Hakozaki Junction (箱崎ジャンクション, Hakozaki Jankushon) is a junction on the Shuto Expressway in Chūō, Tokyo, Japan.

==Overview==
Hakozaki Junction is the junction where the Fukagawa Route meets the Mukojima Route. It is located between the Edobashi Junction, where the Mukojima Route branches off from the Inner Circular Route, and the Ryōgoku Junction, where the Mukojima Route branches off from the Komatsugawa Route. It is one of the most important points on the Shuto Expressway as it is the confluence point for the vehicles traveling from the three routes—the Mukojima Route, the Komatsugawa Route, and the Fukagawa Route—and is well known for its traffic congestion. As the Edobashi Junction is shortly after Hakozaki Junction when traveling towards downtown along the Fukagawa Route, the junction's signage is also marked with C1 to indicate the Inner Circular Route, accessed via Edobashi Junction.

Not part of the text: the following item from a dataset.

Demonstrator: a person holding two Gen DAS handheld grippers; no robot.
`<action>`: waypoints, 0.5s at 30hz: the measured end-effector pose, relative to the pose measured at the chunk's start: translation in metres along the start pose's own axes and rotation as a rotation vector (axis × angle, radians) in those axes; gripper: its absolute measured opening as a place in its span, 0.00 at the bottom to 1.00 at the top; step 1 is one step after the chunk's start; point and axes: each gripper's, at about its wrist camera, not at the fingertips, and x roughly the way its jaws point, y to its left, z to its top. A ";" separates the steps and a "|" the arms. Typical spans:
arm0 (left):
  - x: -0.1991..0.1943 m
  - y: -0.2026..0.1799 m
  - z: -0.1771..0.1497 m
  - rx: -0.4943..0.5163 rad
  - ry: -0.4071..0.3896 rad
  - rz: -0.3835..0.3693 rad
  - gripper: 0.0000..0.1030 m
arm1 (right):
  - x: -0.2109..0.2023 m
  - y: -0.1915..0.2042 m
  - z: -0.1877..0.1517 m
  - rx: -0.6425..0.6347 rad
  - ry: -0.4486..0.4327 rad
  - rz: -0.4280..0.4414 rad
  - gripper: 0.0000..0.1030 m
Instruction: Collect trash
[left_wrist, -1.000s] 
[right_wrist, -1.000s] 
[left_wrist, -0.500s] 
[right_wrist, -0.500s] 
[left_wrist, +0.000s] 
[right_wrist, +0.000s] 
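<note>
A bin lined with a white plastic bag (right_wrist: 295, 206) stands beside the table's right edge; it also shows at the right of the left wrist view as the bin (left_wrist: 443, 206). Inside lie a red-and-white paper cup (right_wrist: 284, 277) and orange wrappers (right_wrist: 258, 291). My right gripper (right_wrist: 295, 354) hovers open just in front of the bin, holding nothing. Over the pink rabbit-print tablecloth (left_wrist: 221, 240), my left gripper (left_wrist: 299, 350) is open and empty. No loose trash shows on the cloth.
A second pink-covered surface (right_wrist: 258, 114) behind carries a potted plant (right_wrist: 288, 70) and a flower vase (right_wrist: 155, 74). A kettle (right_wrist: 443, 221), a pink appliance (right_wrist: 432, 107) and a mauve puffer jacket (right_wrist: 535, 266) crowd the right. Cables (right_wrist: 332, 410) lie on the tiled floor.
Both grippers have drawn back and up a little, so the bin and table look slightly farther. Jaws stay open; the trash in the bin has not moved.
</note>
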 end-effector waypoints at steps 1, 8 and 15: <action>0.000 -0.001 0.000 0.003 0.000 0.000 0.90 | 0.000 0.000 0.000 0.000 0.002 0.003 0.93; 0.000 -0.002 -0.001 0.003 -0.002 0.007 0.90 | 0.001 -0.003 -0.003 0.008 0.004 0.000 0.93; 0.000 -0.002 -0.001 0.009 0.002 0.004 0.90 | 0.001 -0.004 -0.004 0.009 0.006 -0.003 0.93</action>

Both ramps leading from the inward- and outward-bound Mukojima Route are two lanes as they join onto the Fukagawa Route. However, as the outward-bound Mukojima Route is four lanes as it comes from Edobashi Junction, the far-left and the far-right lanes are the ones to merge onto the ramp for the Fukagawa Route, as the two left lanes merge from the counterclockwise running Inner Circular Route and the two right lanes merge from the clockwise running Inner Circular Route. Previously, there had been no ramp from the left-hand side of the Mukojima Route with the two left lanes instead continuing on the Mukojima Route and the two right lanes merging onto the Fukagawa Route, requiring drivers travelling from the counter-clockwise Inner Circular Route to cross at least two lanes of traffic when merging onto the Fukagawa Route. In order to eliminate congestion caused by this weaving traffic, improvements were made to Hakozaki Junction from 1994 to 1998 in order to add on the far-left lane ramp.

The bottom tier of Hakozaki Junction consists of the one-way Hakozaki Rotary. On the east side of the rotary is the Hakozaki Parking Area. The rotary has a unique design in which the entrance from Hazokazi merges onto the rotary on the west side while the entrances from Hamamachi and Kiyosubashi merge on from the east side, coming together to lead to either the Mukojima Route or the Fukagawa Route. Also, as the purpose of the Hakozaki Rotary is to merge together the entering traffice from Hakozaki, Hamamachi, Kiyosubashi, and the Hakozaki Parking Area and connect it to the expressways, there is no need for traffic already on the expressways to traverse the rotary.

It has gained the nickname Yamata no Orochi due to its appearance resembling the legendary eight-headed serpent when looking up at the junction from below .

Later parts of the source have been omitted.